Brief ▸ The following data has a line with "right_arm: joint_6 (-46" and a line with "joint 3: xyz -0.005". Write out exactly those lines and all the lines between them.

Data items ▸
- - -

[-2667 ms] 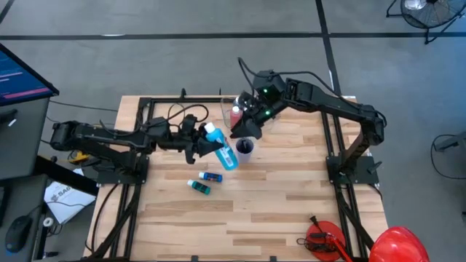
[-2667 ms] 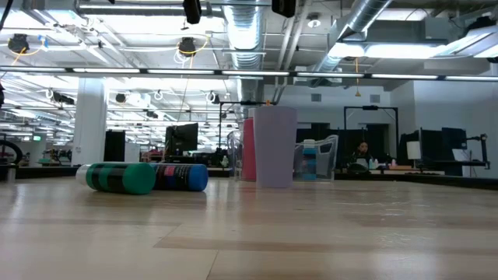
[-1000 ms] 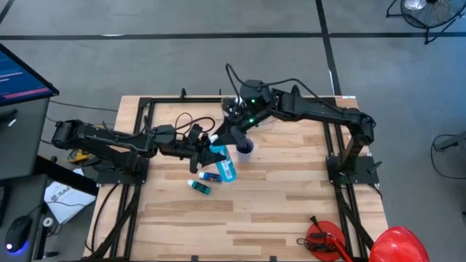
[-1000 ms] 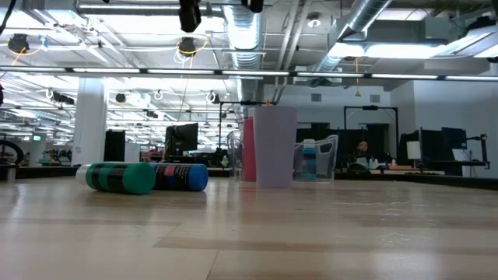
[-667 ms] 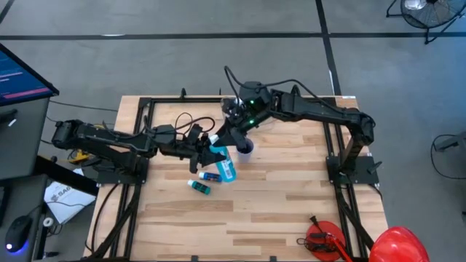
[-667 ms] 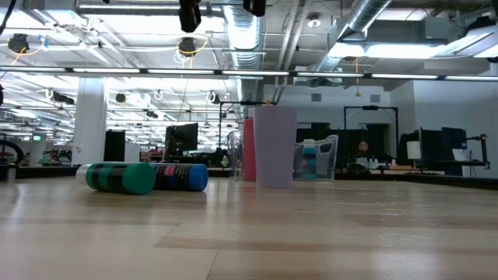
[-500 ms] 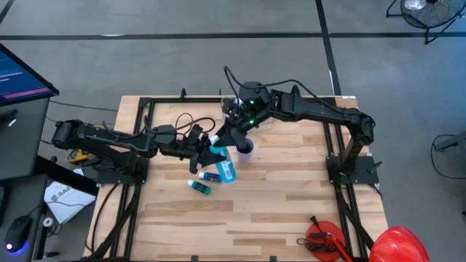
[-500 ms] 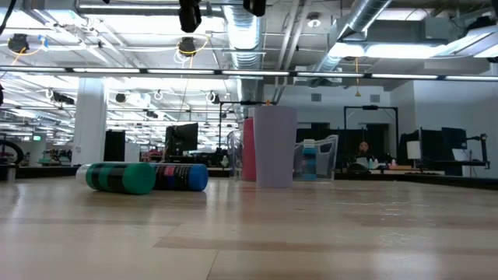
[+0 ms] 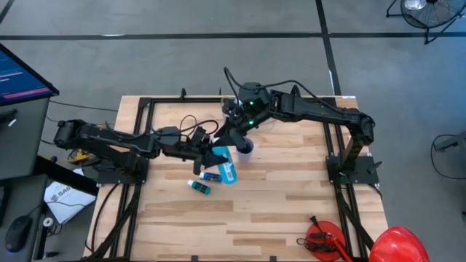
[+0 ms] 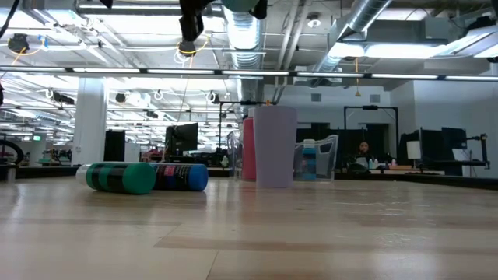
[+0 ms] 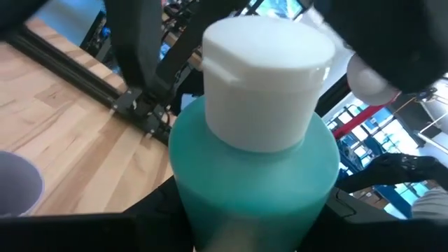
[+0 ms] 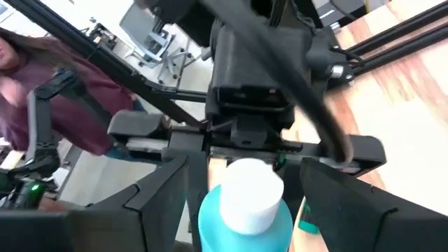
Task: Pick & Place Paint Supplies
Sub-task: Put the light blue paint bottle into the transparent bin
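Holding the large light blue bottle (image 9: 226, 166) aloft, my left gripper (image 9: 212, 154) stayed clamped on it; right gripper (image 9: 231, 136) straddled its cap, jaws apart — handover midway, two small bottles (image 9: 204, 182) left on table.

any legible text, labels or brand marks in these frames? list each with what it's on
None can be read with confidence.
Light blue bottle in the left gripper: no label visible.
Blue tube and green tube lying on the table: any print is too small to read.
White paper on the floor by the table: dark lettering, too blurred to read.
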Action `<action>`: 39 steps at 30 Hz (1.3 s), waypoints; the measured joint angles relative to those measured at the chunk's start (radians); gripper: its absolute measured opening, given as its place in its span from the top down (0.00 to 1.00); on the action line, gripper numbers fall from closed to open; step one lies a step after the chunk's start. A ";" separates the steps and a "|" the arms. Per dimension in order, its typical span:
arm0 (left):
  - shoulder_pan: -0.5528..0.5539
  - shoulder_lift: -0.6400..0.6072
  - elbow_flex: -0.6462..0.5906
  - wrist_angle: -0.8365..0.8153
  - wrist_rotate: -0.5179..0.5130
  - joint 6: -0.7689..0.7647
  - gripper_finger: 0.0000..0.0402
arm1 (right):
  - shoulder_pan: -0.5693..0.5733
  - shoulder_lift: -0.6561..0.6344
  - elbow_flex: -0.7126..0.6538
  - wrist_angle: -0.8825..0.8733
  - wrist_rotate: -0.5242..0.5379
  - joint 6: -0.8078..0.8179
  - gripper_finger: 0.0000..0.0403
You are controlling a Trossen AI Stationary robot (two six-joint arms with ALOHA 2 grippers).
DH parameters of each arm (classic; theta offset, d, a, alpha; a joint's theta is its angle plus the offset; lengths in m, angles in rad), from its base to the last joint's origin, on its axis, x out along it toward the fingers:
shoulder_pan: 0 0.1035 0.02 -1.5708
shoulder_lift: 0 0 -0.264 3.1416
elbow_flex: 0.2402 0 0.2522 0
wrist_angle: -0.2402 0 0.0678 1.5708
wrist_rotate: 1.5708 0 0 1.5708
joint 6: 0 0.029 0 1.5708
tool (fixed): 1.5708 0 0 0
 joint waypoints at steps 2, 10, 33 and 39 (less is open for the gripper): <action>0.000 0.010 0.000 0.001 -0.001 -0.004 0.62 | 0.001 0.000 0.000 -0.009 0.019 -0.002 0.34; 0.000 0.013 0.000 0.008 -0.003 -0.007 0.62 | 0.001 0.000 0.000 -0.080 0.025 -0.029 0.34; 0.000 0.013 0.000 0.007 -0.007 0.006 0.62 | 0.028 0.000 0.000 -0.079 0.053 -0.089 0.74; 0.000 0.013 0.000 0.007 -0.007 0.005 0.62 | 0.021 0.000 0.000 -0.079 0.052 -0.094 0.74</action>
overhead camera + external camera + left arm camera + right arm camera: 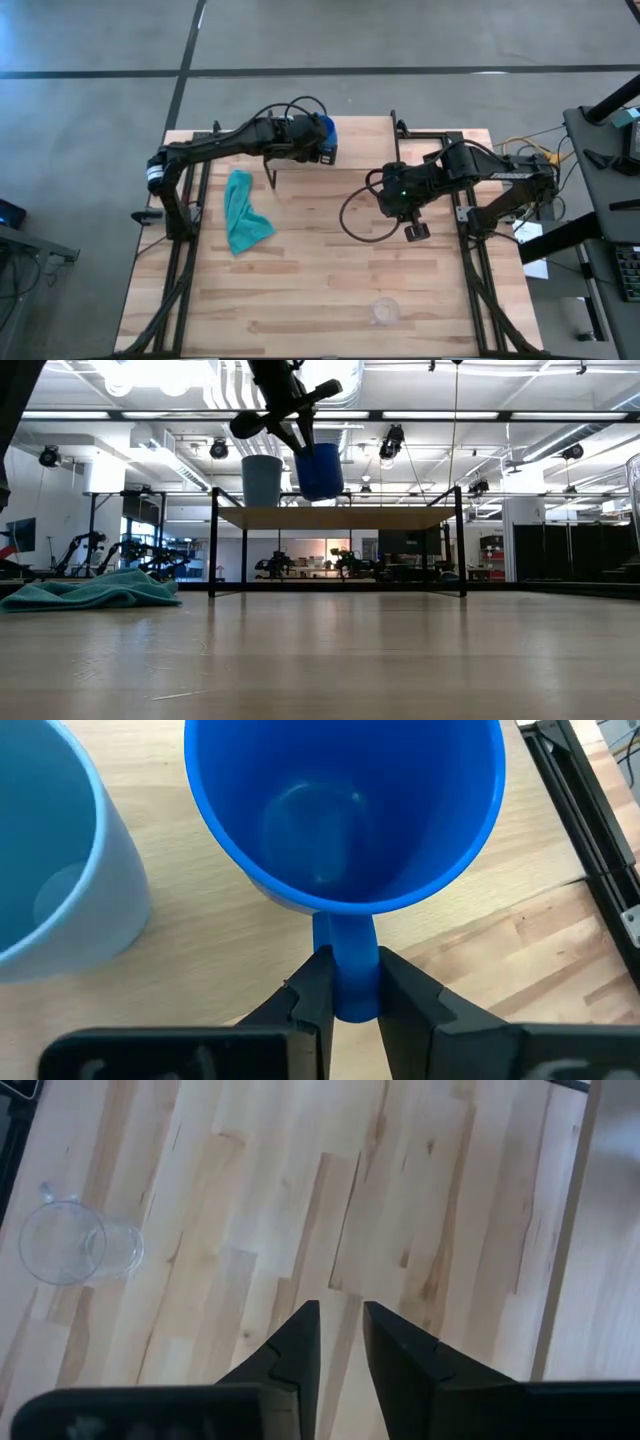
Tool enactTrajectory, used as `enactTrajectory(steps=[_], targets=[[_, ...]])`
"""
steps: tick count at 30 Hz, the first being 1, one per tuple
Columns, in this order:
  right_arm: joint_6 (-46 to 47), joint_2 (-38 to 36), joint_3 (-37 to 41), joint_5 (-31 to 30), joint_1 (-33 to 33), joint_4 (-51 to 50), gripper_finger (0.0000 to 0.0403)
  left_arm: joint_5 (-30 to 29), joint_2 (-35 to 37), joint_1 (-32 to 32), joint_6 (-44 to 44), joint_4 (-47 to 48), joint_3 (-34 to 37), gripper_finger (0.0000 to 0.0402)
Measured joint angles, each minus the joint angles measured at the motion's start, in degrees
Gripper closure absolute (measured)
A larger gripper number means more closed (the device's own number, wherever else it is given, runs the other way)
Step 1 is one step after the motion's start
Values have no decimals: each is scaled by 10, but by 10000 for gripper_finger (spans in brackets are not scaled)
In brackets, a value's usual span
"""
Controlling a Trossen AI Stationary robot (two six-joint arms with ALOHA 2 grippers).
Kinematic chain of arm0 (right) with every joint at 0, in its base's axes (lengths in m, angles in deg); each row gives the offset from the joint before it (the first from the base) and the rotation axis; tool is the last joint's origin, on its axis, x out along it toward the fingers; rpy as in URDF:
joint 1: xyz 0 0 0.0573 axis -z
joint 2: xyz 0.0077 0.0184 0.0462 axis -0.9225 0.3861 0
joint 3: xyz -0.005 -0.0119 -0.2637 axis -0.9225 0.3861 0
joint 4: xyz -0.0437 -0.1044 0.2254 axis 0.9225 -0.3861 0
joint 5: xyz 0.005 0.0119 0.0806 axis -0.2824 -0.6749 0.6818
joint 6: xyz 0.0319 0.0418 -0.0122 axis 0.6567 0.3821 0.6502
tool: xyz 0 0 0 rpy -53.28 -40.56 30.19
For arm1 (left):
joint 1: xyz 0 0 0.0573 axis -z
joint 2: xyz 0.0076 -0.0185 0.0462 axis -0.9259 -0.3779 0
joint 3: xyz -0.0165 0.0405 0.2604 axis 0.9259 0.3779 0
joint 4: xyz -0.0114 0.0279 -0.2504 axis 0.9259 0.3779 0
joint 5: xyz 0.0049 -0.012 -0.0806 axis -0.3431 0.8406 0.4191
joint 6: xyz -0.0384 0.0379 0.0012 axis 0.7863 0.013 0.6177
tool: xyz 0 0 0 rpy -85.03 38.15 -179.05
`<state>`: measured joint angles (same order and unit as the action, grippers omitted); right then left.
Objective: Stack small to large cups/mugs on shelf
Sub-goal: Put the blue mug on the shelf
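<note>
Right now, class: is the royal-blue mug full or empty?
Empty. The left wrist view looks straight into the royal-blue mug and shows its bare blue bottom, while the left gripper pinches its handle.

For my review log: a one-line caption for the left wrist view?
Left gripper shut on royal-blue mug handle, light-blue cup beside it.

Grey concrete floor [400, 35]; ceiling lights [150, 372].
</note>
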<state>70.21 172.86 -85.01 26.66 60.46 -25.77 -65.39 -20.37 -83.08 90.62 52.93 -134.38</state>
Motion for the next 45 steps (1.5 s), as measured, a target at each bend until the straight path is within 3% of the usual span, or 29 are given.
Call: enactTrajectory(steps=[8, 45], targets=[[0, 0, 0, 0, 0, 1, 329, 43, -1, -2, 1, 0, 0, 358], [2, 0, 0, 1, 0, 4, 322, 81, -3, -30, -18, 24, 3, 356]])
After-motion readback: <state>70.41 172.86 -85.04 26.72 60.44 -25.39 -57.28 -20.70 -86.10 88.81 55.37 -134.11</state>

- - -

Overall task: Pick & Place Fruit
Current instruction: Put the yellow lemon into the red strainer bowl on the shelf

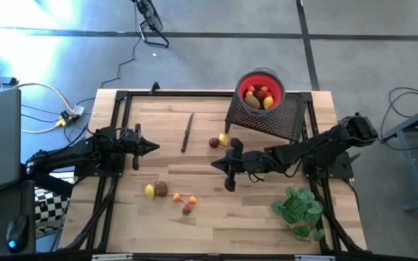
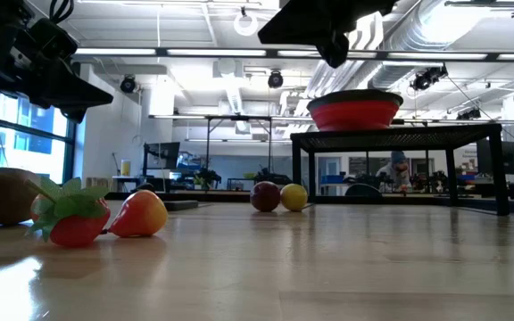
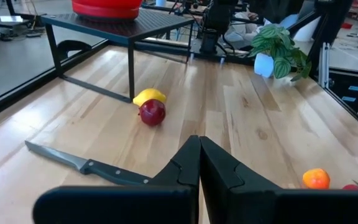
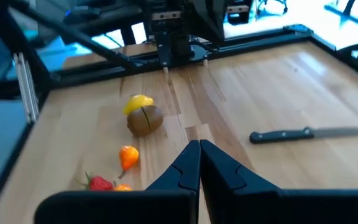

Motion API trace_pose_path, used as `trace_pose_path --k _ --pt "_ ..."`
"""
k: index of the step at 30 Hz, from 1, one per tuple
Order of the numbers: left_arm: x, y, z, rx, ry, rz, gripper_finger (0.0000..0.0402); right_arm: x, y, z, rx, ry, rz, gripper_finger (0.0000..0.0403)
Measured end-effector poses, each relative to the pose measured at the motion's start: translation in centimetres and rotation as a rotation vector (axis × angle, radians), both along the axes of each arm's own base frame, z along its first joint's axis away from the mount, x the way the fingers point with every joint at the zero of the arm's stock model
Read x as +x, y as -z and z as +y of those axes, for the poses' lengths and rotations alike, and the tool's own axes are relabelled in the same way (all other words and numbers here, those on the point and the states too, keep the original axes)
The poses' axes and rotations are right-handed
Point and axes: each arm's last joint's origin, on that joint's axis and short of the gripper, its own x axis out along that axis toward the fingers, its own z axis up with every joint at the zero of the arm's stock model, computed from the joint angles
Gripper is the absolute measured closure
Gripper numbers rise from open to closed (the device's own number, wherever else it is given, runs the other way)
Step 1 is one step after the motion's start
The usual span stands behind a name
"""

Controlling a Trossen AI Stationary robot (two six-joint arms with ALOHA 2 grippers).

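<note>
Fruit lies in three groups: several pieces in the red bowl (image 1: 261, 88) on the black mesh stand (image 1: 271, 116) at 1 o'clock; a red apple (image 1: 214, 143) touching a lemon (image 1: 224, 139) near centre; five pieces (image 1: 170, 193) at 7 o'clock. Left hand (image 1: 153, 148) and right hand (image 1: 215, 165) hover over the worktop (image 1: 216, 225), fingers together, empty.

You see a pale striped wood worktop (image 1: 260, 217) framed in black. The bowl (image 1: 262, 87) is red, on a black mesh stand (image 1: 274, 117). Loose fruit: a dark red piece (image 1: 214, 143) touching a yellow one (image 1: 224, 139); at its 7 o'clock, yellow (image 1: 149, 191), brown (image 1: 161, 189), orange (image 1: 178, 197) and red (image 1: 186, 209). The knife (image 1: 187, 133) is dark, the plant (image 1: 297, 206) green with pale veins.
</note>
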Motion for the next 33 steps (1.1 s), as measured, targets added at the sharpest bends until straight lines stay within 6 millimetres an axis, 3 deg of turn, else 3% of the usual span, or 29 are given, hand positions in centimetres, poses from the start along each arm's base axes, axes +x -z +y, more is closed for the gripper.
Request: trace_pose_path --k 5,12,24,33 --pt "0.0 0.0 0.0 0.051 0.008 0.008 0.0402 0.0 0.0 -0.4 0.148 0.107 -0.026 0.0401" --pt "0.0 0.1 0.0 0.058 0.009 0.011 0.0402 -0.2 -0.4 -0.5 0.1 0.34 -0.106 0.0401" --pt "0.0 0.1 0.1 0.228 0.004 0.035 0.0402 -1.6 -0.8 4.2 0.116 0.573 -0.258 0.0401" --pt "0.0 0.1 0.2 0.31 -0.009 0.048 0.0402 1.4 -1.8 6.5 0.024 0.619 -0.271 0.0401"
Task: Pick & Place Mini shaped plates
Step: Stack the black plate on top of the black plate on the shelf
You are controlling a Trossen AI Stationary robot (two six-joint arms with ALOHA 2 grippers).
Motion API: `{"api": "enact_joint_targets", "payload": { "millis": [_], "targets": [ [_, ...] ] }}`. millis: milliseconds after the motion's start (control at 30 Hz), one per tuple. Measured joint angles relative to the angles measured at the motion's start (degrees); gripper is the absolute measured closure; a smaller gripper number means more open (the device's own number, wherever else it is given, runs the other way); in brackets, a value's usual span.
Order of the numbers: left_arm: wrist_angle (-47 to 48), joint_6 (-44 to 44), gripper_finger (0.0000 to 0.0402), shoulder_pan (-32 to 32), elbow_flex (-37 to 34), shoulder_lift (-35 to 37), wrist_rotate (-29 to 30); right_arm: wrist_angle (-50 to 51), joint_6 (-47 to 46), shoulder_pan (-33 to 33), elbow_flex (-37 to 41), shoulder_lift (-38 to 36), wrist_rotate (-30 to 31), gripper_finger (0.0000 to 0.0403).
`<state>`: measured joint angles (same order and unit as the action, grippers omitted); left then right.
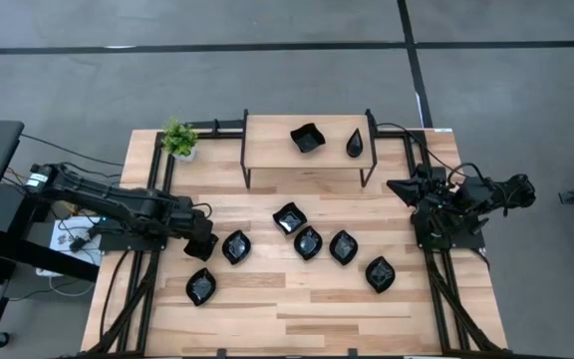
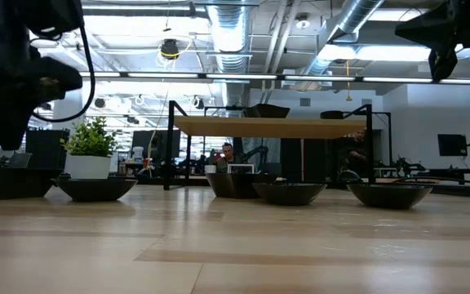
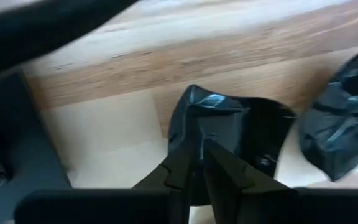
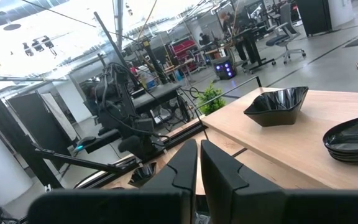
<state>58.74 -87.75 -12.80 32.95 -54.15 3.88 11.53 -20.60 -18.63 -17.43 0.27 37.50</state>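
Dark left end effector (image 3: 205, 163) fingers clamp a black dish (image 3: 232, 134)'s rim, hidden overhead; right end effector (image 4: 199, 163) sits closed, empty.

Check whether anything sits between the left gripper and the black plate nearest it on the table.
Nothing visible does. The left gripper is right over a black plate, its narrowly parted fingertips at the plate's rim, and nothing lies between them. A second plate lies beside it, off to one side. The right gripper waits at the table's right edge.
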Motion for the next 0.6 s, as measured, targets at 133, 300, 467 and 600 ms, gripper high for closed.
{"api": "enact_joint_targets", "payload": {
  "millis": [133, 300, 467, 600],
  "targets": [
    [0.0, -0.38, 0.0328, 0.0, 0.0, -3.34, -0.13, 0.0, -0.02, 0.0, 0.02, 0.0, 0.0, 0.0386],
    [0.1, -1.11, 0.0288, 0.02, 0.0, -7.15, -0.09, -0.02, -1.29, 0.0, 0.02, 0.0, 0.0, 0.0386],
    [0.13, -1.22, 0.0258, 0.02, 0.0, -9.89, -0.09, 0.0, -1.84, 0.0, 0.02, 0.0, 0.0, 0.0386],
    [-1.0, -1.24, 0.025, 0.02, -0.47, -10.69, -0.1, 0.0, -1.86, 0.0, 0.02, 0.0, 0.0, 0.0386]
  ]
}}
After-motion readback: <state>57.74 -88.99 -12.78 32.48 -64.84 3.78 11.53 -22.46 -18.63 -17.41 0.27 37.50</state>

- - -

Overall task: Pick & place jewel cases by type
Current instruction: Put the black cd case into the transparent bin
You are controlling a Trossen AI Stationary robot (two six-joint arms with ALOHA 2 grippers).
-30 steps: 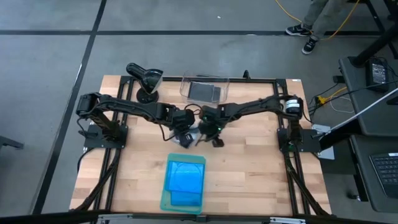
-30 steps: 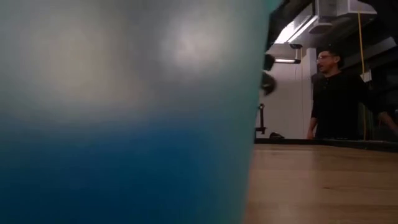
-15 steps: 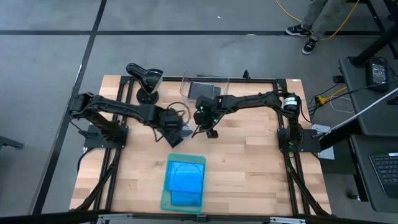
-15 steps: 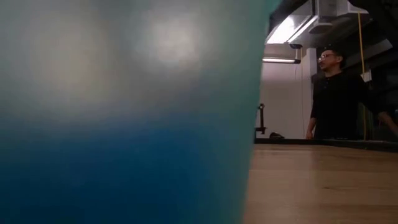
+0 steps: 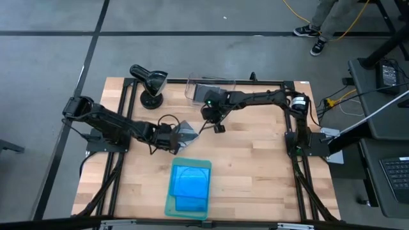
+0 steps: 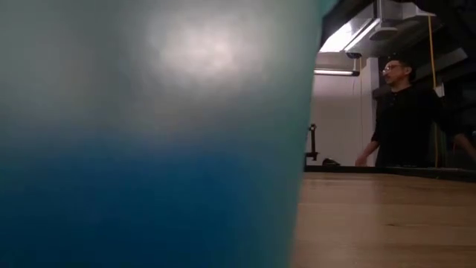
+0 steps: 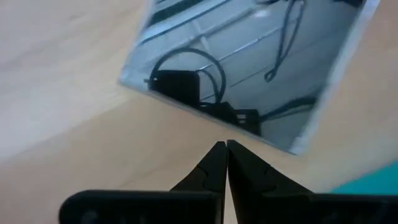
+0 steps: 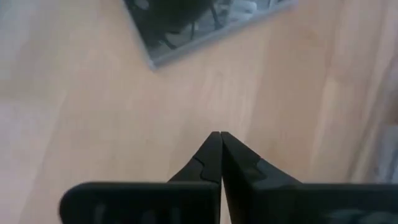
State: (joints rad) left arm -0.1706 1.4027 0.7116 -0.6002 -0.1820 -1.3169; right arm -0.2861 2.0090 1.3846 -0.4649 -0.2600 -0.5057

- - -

Response to this exercise ▸
  right_arm: joint_6 (-46 to 47), joint_2 (-38 to 36), joint_3 (-37 to 41), joint_5 (-31 to 30), joint_1 (-33 to 33), joint_4 (-51 to 50), gripper_finger (0.0000 to 0.0403)
  left_arm: joint_5 (-30 to 29), joint_2 (-35 to 37), joint_1 (-32 to 32), joint_6 (-44 to 44), joint_4 (-47 to 48), joint_3 (-34 to 37), gripper_finger (0.0000 to 0.0402)
Measured joint angles, each minus the joint angles measured at the motion's start, in degrees
Gripper closure absolute (measured)
A larger gripper number means more closed (the device's own number, wherever else it is given, runs the other way)
Step 1 is one step after the motion's start
Values have no decimals: each is scaled by 10, but by 10000 for gripper_finger (spans in brackets are not scaled)
In brackets, a value's usual span
"""
Controlling a Trossen AI Stationary robot (two six-joint arms with ALOHA 2 grippers).
Kinematic chain of arm0 (right) with every joint at 0, in its base's axes (lengths in m, angles in deg); each row gives the offset from the joint before it (the first from the base) and the rotation axis; tool is the last joint's origin, on its axis, x out along it toward the fingers; rpy as in URDF:
joint 1: xyz 0 0 0.0573 axis -z
joint 2: xyz 0.0077 0.0184 0.0462 axis -0.9225 0.3861 0
joint 3: xyz -0.005 -0.0119 -0.2637 axis -0.9225 0.3861 0

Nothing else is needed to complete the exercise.